Racism: Being Better or Being Different? by Bob Yermus

In this election season, the subject of racism has been spurred by the Likud party’s agreement with the Otzma Yehudit party, an offshoot of the legally banned Kach party. Kach, and its founder, Rabbi Meir Kahane, are for many Jews synonyms for racism. I can say from personal experience, both in having read several of his books, as well as personal interactions with the rabbi himself, that racism, as it is understood – prejudice against an ethnic group – is not part of the package he presented. I know of others who at first accepted what he espoused, and later rejected him. One friend claimed that the rabbi was “full of hate”. I thought about that for a while, which led me to wonder about whether it is unacceptable to hate one who seeks to destroy you.
My personal position is decidedly Right leaning. I am against any concession to the Arabs in the context of a peace agreement, whether those concessions are territorial or financial.

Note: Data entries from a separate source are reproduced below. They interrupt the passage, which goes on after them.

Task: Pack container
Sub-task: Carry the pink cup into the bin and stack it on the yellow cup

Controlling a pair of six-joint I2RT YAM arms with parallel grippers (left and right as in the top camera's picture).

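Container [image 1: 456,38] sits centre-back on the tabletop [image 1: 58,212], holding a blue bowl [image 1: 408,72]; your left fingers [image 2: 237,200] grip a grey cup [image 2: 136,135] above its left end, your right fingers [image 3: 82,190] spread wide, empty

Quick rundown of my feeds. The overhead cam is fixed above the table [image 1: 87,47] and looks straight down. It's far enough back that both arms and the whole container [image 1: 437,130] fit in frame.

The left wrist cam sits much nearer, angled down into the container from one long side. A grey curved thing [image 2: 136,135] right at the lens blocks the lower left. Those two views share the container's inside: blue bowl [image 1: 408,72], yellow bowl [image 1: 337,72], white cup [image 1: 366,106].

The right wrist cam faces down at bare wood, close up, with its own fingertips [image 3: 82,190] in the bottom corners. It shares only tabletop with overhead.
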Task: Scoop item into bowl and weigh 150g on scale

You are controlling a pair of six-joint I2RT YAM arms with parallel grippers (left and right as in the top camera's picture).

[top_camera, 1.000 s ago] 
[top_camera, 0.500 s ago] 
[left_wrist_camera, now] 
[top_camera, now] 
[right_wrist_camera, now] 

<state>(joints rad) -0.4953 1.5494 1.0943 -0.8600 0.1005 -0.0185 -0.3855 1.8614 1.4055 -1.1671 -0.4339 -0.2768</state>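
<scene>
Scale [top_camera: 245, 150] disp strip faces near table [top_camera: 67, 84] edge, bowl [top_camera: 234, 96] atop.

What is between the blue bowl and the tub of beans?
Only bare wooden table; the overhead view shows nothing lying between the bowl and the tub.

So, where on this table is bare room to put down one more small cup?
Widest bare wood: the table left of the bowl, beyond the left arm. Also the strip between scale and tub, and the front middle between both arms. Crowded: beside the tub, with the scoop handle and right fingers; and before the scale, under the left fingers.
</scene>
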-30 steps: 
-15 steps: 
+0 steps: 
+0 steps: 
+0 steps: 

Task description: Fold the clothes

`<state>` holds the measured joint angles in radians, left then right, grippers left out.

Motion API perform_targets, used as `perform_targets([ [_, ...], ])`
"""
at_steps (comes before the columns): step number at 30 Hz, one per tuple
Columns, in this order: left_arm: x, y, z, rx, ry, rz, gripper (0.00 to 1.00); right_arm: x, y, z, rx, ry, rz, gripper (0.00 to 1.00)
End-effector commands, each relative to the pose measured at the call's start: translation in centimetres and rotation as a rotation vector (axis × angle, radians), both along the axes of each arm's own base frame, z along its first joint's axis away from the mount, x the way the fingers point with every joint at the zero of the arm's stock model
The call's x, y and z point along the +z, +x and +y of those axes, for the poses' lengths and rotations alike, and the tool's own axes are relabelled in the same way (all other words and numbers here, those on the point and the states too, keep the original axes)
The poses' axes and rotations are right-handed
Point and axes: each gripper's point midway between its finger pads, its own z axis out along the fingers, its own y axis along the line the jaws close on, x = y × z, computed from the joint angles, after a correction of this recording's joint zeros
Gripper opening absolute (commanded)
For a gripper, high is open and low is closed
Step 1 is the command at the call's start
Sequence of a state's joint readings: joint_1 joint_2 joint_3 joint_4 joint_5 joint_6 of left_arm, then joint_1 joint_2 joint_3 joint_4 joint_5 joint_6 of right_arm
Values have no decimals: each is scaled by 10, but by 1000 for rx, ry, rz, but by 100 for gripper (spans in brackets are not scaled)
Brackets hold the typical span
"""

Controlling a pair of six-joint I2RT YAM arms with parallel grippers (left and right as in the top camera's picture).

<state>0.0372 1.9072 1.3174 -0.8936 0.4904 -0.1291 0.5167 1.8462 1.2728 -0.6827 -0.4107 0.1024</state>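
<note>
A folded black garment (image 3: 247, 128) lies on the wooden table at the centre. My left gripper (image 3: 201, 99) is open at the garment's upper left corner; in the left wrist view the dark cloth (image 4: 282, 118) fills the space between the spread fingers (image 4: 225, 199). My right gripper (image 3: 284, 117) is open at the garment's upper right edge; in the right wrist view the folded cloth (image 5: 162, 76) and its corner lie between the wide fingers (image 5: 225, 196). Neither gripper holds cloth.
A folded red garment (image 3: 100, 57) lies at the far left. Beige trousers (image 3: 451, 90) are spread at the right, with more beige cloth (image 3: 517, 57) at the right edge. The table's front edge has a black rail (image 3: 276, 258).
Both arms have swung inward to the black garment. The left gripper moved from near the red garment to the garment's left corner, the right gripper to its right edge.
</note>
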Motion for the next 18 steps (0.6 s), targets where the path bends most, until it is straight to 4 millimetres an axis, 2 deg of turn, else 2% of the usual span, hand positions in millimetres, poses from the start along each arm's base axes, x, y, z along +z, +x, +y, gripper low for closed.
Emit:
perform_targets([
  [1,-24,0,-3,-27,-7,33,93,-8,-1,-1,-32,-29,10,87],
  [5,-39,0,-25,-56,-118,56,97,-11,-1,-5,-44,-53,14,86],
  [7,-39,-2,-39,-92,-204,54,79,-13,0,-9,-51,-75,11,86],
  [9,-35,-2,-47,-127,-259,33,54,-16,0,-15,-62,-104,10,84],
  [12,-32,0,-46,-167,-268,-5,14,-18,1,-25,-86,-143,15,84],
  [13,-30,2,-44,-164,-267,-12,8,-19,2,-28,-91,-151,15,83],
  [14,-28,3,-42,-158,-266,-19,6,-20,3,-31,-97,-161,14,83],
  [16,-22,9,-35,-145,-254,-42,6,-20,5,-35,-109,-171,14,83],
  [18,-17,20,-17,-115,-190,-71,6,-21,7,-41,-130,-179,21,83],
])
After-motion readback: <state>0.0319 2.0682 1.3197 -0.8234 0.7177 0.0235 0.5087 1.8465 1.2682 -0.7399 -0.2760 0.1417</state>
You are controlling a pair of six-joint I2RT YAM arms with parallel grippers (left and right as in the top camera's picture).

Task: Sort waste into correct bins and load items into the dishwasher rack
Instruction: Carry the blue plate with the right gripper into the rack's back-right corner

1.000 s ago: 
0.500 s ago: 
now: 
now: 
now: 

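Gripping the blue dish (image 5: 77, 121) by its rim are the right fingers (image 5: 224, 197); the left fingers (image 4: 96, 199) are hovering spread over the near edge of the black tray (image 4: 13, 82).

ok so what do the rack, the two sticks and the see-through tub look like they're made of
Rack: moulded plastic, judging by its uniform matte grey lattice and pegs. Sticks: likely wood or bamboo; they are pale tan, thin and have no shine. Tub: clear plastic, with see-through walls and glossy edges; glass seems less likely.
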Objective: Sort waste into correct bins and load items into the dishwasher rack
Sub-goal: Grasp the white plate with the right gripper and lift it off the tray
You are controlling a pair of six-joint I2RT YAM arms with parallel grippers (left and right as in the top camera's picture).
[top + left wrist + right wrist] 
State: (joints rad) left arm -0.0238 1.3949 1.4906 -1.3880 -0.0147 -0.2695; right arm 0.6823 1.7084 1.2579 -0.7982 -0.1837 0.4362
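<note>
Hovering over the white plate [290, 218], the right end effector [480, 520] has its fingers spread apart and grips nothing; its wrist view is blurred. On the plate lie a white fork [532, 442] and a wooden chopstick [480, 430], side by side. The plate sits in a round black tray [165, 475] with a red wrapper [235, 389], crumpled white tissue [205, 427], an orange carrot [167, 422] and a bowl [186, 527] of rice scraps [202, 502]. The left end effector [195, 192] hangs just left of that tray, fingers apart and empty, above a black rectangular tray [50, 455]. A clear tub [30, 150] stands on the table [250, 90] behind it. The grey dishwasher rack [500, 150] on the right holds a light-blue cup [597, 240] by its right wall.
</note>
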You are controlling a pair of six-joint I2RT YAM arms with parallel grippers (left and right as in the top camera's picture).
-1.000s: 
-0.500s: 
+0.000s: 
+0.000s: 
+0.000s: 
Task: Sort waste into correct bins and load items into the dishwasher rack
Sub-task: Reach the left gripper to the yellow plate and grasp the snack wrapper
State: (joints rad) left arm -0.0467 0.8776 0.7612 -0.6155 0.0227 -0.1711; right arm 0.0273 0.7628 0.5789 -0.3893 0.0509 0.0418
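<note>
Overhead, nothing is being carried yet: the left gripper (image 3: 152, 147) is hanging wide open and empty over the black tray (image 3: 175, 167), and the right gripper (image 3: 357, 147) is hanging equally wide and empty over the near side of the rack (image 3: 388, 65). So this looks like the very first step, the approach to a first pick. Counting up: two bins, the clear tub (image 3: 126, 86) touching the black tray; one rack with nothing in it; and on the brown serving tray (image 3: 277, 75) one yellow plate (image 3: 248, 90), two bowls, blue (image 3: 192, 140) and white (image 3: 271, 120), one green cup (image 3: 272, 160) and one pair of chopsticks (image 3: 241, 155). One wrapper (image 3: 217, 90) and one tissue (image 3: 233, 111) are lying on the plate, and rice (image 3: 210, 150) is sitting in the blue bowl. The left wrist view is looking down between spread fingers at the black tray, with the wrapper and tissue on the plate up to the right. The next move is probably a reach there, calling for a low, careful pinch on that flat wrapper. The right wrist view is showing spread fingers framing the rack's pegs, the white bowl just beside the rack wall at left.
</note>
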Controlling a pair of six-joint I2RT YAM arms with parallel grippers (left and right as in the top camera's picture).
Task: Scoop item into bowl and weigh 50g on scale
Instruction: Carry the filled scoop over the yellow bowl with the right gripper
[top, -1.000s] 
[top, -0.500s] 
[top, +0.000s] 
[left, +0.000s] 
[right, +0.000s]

In fact, terms like “peace process” and “negotiated settlement” fall into the same category as vampires: they make for a good story, but they are fiction. I know that I am not a racist. The moment one makes such a claim, one has to back it up with statements that the average reader/listener reduces to “some of my best friends are…” My behaviour toward the Arabs that I know personally has nothing to do with my attitude towards them as a people. In the over thirty years that I have lived in Israel, I have taught, studied and worked with Arabs. They would have to guess regarding my political stance, because we have never talked about it. There may have been comments made inadvertently that might give a clue as to my position on politics, etc., as there have been comments they have made that indicate a particular position they have. Nevertheless, the interactions have been, for the most part, friendly and free of tension.
To label one as racist is an automatic disqualification from legitimacy. Nazis, Apartheid and the Ku Klux Klan serve as prime examples of racial prejudice and use of these as labels to describe any group is meant to invoke immediate condemnation and rejection of that group. Israel has been branded with all three of these tags in describing its relationship with the Arabs who live in Israel proper as well as in Judea and Samaria. These terms make an immediate impact on the average person who has heard of the conflict, is a little sketchy on the details, and allows for this shorthand version of the situation to form an opinion. Furthermore, using this terminology precludes debate and the exchange of ideas. In the interest of promoting debate, and avoiding merely strengthening the accusation of racial prejudice, I will ask some questions that arise for me when confronted with the allegation of being hateful. I would like to think that they will get others thinking: Why is recognition of and respect for differences between peoples considered racist? Conversely, why is telling a people to forgo the unique and special aspects of their peoplehood, and be “like us” or “like everybody else” not racist? Why is Israel’s averment that it is a state of, by and for the people of Israel racist in the face of the Arabs’ demand for their own state, where they might express a national identity different and separate from that of Israel? Why is Prime Minister Binyamin Netanyahu’s call to counter the Arab vote considered racist, but the Arab call to vote that prompted it not? Is there really no difference between to discriminate against and to discriminate between?